As NATO allies, it is troubling to see Erdogan’s crackdown on civil society and his increasingly authoritarian policies. Although it is unpleasant to discuss rule-of-law issues, you should encourage Erdogan to take small steps that would help calm post-referendum tensions at home and reassure worried leaders in Europe. As you persuaded Egyptian President Abdel Fattah el-Sisi to free a wrongfully imprisoned American aid worker, you should convince Erdogan to begin by releasing from jail some Kurdish politicians and journalists (the Committee to Protect Journalists cites at least 81 reporters imprisoned for their work, more than anywhere else in the world).

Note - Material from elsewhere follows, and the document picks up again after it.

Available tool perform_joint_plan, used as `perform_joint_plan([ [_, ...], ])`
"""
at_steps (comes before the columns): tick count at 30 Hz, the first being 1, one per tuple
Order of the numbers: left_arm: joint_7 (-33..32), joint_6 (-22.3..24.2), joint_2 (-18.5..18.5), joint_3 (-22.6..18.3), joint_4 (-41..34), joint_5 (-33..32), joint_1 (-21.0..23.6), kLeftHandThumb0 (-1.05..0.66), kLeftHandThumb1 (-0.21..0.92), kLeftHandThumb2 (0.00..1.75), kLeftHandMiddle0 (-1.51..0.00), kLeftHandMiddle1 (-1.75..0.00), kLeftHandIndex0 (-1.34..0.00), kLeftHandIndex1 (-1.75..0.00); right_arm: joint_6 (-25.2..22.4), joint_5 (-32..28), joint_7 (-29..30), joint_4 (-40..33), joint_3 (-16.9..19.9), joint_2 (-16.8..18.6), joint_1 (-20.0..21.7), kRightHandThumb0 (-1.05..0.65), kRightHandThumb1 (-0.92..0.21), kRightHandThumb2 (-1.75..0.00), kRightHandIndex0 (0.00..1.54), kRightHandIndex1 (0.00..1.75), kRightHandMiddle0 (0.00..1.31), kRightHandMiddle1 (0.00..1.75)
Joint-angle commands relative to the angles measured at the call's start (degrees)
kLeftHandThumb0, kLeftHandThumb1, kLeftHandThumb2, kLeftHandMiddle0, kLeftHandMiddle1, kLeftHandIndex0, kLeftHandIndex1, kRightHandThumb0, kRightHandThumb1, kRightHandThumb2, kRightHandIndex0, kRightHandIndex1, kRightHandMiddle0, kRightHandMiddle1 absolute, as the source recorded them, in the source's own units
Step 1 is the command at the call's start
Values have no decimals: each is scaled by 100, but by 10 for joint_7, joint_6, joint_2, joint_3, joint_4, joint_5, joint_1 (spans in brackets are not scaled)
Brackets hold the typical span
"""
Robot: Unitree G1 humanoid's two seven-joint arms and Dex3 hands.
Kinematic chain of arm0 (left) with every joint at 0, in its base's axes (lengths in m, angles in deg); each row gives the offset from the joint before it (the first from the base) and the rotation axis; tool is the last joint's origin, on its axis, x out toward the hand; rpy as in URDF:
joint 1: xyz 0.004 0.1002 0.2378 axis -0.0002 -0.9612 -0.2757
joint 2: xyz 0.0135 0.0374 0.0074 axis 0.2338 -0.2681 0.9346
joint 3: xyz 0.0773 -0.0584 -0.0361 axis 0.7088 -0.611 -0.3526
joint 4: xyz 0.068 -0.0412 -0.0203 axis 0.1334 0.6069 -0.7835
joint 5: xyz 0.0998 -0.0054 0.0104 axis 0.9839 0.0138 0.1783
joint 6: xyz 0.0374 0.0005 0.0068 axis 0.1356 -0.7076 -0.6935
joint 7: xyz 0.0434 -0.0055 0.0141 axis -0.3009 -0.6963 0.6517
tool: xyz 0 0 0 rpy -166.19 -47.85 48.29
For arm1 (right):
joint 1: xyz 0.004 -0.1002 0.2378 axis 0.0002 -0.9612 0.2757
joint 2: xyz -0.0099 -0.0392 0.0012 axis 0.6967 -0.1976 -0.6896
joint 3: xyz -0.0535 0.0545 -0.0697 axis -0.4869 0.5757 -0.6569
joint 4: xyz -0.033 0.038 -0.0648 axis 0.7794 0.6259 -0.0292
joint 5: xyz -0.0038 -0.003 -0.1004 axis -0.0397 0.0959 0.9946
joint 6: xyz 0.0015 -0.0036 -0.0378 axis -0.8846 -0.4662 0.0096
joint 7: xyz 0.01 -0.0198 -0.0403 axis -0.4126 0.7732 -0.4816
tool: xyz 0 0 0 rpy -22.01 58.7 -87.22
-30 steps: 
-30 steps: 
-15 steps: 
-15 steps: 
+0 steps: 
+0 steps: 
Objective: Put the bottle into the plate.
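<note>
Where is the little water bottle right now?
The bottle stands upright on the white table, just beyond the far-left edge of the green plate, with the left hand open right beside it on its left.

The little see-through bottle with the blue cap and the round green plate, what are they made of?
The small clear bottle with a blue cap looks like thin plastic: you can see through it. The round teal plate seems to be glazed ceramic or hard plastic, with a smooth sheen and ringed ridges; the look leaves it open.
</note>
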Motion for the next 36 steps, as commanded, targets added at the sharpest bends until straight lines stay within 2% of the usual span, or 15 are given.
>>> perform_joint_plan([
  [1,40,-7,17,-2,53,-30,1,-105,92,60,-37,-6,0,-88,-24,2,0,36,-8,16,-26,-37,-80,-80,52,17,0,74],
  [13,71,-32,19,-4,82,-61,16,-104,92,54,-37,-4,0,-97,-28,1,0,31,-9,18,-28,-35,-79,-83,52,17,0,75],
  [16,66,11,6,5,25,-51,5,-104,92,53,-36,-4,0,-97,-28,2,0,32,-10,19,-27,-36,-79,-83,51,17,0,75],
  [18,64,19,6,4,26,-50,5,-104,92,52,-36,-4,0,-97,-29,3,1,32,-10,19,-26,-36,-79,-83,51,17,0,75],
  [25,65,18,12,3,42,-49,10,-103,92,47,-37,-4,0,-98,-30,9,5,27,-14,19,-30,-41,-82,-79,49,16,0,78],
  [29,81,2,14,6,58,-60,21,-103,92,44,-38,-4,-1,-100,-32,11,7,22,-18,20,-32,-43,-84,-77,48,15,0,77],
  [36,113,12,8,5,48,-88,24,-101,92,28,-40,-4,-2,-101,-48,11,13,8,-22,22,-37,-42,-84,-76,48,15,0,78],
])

Watch out for judicial requests

Erdogan will undoubtedly raise two judicial issues, likely hoping for greater sympathy given his unhappiness with your YPG decision. He will press for the extradition of Fetullah Gulen, a Muslim cleric living in Pennsylvania whom Erdogan has accused of orchestrating last July’s coup attempt. The previous administration took a legalistic approach, requiring evidence to persuade a federal judge of probable cause. However, the boxes of documents provided by the Turkish government have not produced a smoking gun. Erdogan may encourage creative thinking about other ways to return Gulen to Turkey; your former national security advisor, Michael Flynn, was reportedly exploring options while on the Turkish government’s payroll. Circumventing U.S. law is inadvisable. In addition, you should tell Erdogan to knock off the cynical investigations launched by a Turkish prosecutor the day before the referendum into 17 people accused of provoking the coup — including Sen. Chuck Schumer, former CIA chief John Brennan, and former District Attorney Preet Bharara.

Erdogan will also raise the issue of Reza Zerrab, a Turkish-Iranian gold trader charged with money laundering as a means of helping Iran bypass U.S. sanctions. Bharara was handling this case, until you fired him after he refused to resign. You may have already heard the details from Rudy Guiliani, who is a member of Zerrab’s legal team and discussed the case with Erdogan earlier this year. Erdogan will press for Zerrab’s release, particularly amid rumors his scheme could implicate Turkish government ministers (including Erdogan) in a corruption scandal. Notwithstanding your criticism of American judges, you should cite judicial independence and decline to intervene.